How Are the Dividends You Receive from a REIT Taxed?
Last, but definitely not least, the most important question for dividend growth investors. Dividends received from traditional equity securities are subject to capital gains taxes. However, this is not the case for REITs, since REITs do not pay taxes at the corporate level
Dividends and distributions (or dividends received by shareholders) from a REIT are not a straightforward distribution. There are several components to each dividend and distribution. Each REIT must provide investors with the following allocations for each dividend and distribution to ensure property tax treatment:
- Dividends – Taxed as ordinary income, not a capital gain.
- Qualified Dividends – Taxed as a capital gain
- Nontaxable Return on Capital – Taxed as a capital gain
There was one huge change in taxation for REIT investors as well as a part of Tax Reform. As a part of the bill, there is a 20% deduction on pass-through income. Since a REIT passes through its income to shareholders, the individual holder will receive a huge benefit as a part of tax reform!

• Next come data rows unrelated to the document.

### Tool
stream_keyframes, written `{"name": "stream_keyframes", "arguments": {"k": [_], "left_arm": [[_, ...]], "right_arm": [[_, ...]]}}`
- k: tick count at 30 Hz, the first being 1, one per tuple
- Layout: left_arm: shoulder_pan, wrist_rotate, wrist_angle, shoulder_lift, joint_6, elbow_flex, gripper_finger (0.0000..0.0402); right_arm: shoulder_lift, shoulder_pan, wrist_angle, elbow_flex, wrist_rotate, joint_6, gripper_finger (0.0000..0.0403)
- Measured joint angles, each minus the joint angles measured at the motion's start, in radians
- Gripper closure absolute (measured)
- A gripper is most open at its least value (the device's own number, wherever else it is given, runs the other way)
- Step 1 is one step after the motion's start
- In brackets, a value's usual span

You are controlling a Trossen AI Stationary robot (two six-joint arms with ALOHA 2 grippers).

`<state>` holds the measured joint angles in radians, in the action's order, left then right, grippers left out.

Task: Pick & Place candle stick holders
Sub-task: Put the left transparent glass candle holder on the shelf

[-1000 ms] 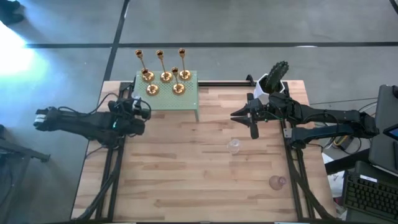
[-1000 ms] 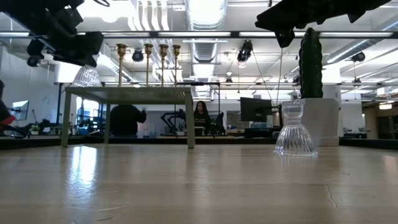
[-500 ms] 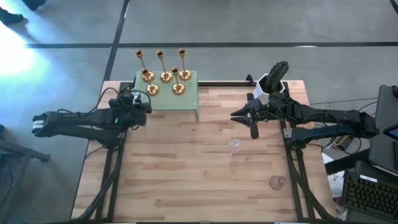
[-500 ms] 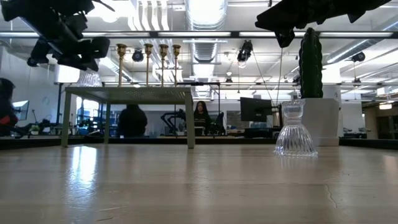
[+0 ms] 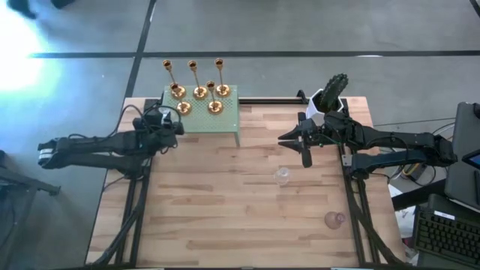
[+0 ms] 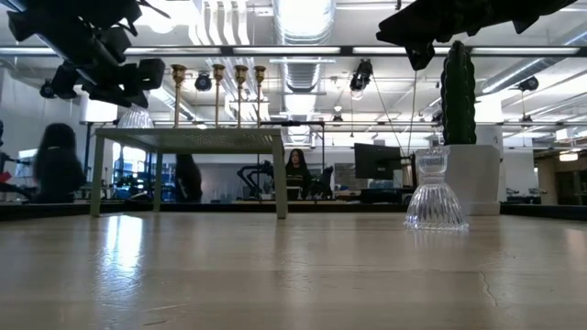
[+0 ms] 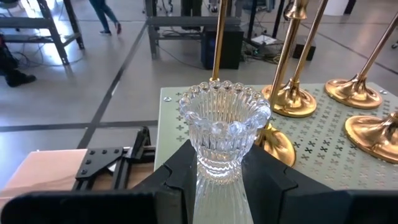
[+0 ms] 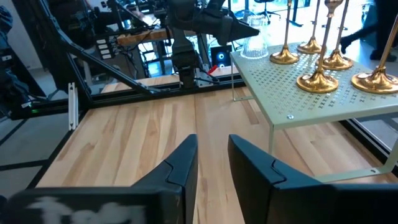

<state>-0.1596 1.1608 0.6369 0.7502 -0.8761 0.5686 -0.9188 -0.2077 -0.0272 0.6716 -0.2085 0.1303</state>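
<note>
Several gold candle stick holders [image 5: 199, 91] stand on their round bases on a green perforated stand [image 5: 225, 118] at the table's far side. My left gripper [image 5: 169, 124] is at the stand's left end, shut on a clear glass holder [image 7: 224, 124]. In the low view that holder's flared base [image 6: 135, 117] is level with the stand's top; I cannot tell whether it touches. Another clear glass holder [image 5: 282, 175] stands on its base at mid table, and a pinkish one [image 5: 334, 219] sits near the right front. My right gripper [image 5: 289, 139] hovers open above the table, holding nothing. My left gripper pinches the glass holder's narrow waist [image 7: 217, 173], below its beaded cup, between the two fingers [image 7: 180, 171]. The fingers come nearly level from the table's left side. The holder stays upright, cup up, over the stand's left end.
A white pot with a green cactus [image 5: 330, 101] stands at the far right, behind my right arm. The stand [image 8: 323, 106] is raised on thin legs. Bare wooden table [image 5: 225, 217] lies in front. People move about in the room beyond the table.
My left gripper has carried the glass holder toward the table's far edge and a little right, up to the green stand's left end, turning slightly as it went. The holder stays upright in the hold.
</note>
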Motion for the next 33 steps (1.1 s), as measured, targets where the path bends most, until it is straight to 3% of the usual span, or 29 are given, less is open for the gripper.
{"name": "stream_keyframes", "arguments": {"k": [15, 23, 33], "left_arm": [[0.0, -0.055, 0.006, -0.001, -0.014, 0.001, 0.0298], [0.0, -0.068, 0.007, -0.001, 0.021, 0.0, 0.0246], [0.0, -0.05, 0.003, -0.011, 0.078, 0.011, 0.0238]], "right_arm": [[0.0, 0.0, 0.0, 0.0, 0.0, 0.0, 0.0326], [0.0, 0.0, 0.0, 0.0, 0.0, 0.0, 0.0314], [0.0, 0.0, 0.0, 0.0, 0.0, 0.0, 0.0322]]}}
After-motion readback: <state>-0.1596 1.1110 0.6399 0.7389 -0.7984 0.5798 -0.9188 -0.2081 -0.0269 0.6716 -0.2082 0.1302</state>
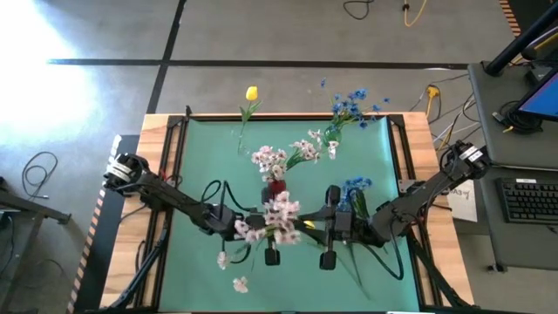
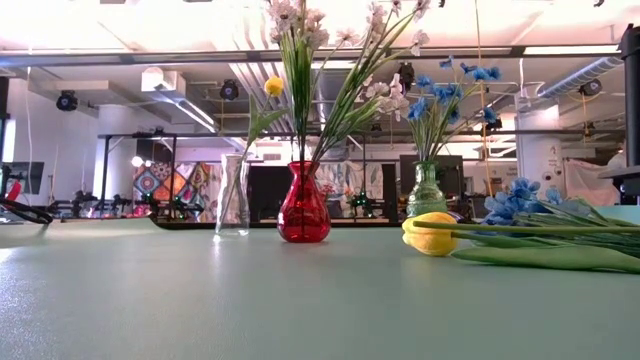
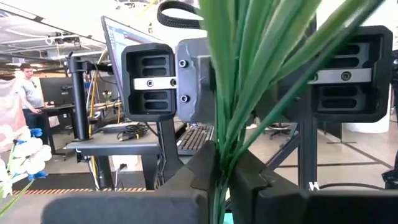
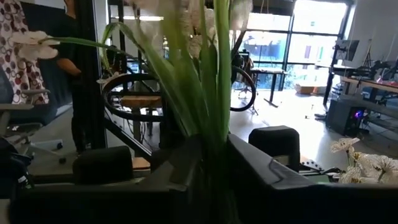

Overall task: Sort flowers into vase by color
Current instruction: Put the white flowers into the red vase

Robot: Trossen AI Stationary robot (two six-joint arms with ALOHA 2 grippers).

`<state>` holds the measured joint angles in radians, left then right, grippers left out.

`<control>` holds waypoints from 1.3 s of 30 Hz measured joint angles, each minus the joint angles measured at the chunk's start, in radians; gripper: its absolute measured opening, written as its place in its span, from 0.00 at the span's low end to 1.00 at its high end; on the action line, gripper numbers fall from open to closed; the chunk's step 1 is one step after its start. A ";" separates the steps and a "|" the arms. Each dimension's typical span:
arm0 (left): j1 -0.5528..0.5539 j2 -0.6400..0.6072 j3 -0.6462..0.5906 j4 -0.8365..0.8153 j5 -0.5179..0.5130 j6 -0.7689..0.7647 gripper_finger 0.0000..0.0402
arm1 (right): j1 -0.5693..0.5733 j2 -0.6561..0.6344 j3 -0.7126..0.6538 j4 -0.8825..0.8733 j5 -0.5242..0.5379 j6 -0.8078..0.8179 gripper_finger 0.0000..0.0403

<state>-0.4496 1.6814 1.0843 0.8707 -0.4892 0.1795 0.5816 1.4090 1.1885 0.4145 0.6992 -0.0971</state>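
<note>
The left gripper is clamped on a pink-white spray, apparently taking it over. The right gripper also straddles its stems; whether it grips, I cannot tell.

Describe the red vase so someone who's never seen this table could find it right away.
On the green table mat, look near the middle, between the clear vase and green vase. The red vase holds pinkish-white blossoms, and it is the only red one.
</note>
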 joint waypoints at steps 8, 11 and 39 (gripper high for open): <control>-0.008 -0.028 0.000 -0.061 -0.002 -0.001 0.01 | 0.002 -0.071 0.000 -0.107 0.008 0.053 0.41; -0.014 -0.056 -0.002 -0.105 -0.016 -0.006 0.00 | 0.002 -0.108 0.000 -0.195 0.008 0.104 0.47; 0.103 -0.687 -0.079 -0.733 -0.382 0.167 0.00 | 0.000 -0.190 -0.030 -0.387 0.009 0.191 0.54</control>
<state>-0.3465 0.9944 1.0057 0.1372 -0.8716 0.3466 0.5819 1.2194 1.1581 0.0271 0.7078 0.0940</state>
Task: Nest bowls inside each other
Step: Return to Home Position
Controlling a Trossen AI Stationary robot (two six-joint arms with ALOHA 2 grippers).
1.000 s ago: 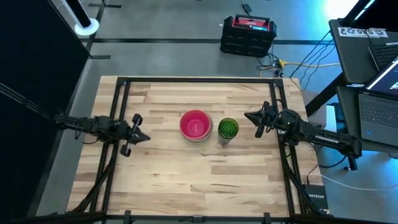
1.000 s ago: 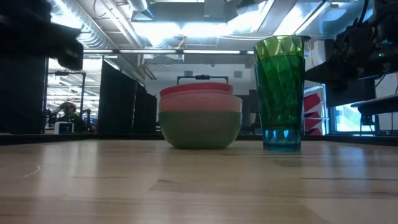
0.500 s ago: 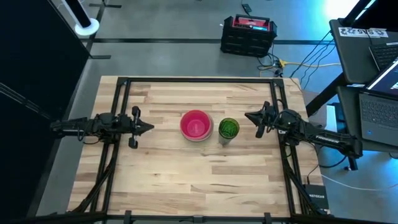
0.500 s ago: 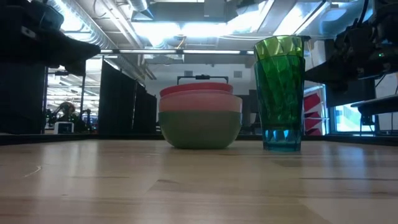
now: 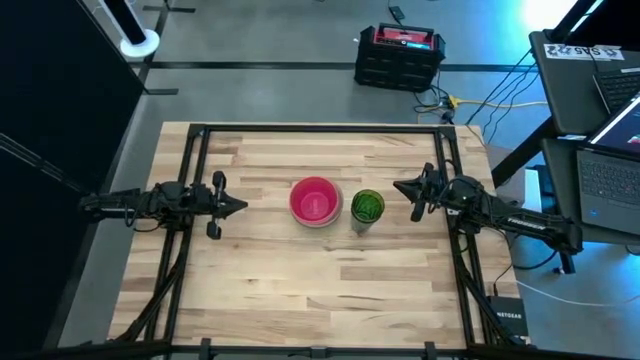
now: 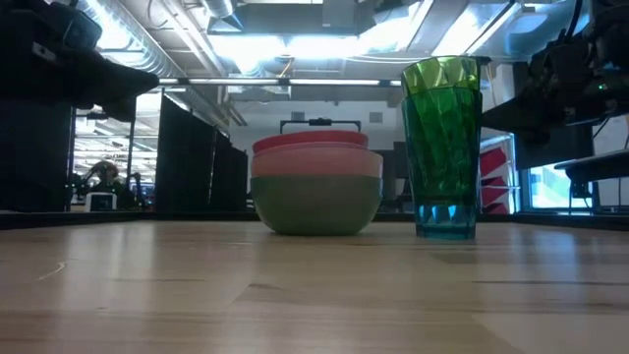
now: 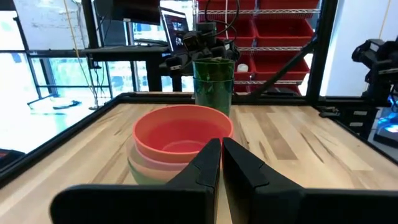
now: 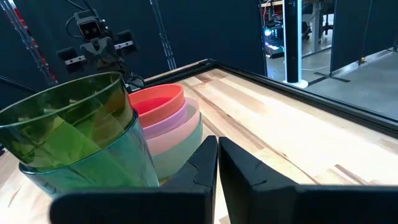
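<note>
Bowl stack (image 5: 314, 201): sits in the middle of the table (image 5: 300, 290), all nested. The mint-green bowl (image 6: 316, 205) is at the bottom, pale pink and pink rims show above it, and the red bowl (image 7: 181, 132) is on top with nothing inside.
Tumbler (image 5: 367, 207): upright, just beside the stack on the right arm's side, green above and teal at the foot. One cup or two nested, cannot tell.
Left gripper (image 5: 238, 206): out on the stack's far side, well apart from it, fingers pressed almost together and holding nothing.
Right gripper (image 5: 399, 186): near the tumbler but not touching it, fingers closed up, empty.
</note>
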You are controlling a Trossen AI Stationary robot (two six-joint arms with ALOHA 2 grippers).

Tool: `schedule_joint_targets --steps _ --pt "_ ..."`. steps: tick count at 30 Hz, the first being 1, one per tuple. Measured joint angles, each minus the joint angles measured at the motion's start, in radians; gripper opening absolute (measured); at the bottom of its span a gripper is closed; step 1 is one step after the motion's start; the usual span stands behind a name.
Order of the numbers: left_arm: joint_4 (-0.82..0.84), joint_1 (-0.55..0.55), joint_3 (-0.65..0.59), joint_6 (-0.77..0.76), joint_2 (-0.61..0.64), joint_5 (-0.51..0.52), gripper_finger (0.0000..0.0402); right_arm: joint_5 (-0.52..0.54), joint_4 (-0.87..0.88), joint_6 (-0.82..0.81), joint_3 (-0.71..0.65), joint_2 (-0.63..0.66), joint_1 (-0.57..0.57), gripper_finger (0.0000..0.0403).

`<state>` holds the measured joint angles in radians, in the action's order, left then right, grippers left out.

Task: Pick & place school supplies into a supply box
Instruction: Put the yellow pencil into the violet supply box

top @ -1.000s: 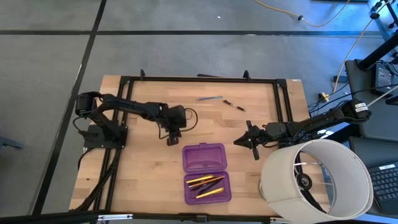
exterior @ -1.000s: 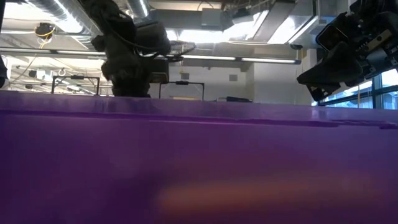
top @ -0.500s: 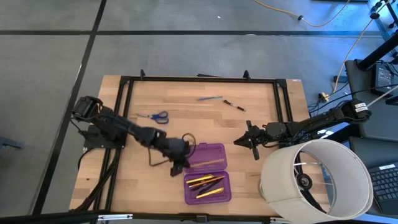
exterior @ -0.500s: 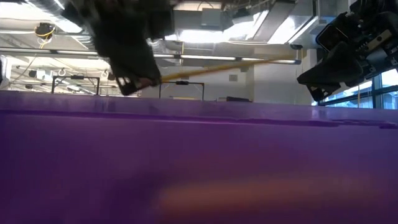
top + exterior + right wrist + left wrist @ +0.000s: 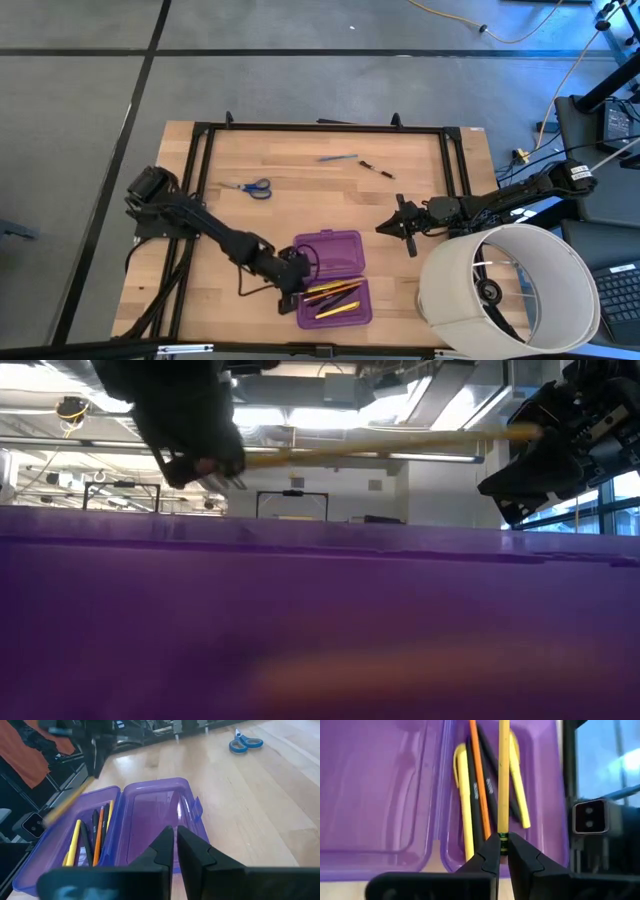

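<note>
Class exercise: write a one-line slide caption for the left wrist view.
Left gripper holds a yellow pencil over the open purple pencil case.

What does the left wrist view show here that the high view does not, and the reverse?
Only the left wrist view shows how the left tool pinches the yellow pencil by its end, over pens and pencils already lying in one half of the purple case. Only the high view shows the scissors, two pens left on the table, the right tool waiting shut, and the white cylinder. Both show the open case and the supplies in it.
</note>
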<state>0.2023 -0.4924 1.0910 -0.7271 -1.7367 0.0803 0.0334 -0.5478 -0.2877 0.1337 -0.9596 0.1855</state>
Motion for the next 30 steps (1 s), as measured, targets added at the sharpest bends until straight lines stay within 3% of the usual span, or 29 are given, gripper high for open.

Prior to tax reform, since the majority of your dividend is taxed as ordinary income at a higher tax rate, I held all REITs in my Roth IRA so any future distributions are not taxed. However, this 20% reduction is huge and would potentially impact future investment decisions (in terms of where I hold the investment.
REITs are great investments that can provide investors with a strong dividend yield. REITs also provide investors a way to invest in the real estate markets without the stress of owning a property. Hopefully you have found this guide to understanding a REIT helpful. Now the fun begins and hopefully you will begin performing research to determine if these companies fit your investment profile! Also, if you think we missed any interesting types of REITs or want to also share some knowledge from your experience investing in these securities, please do so in the comment section!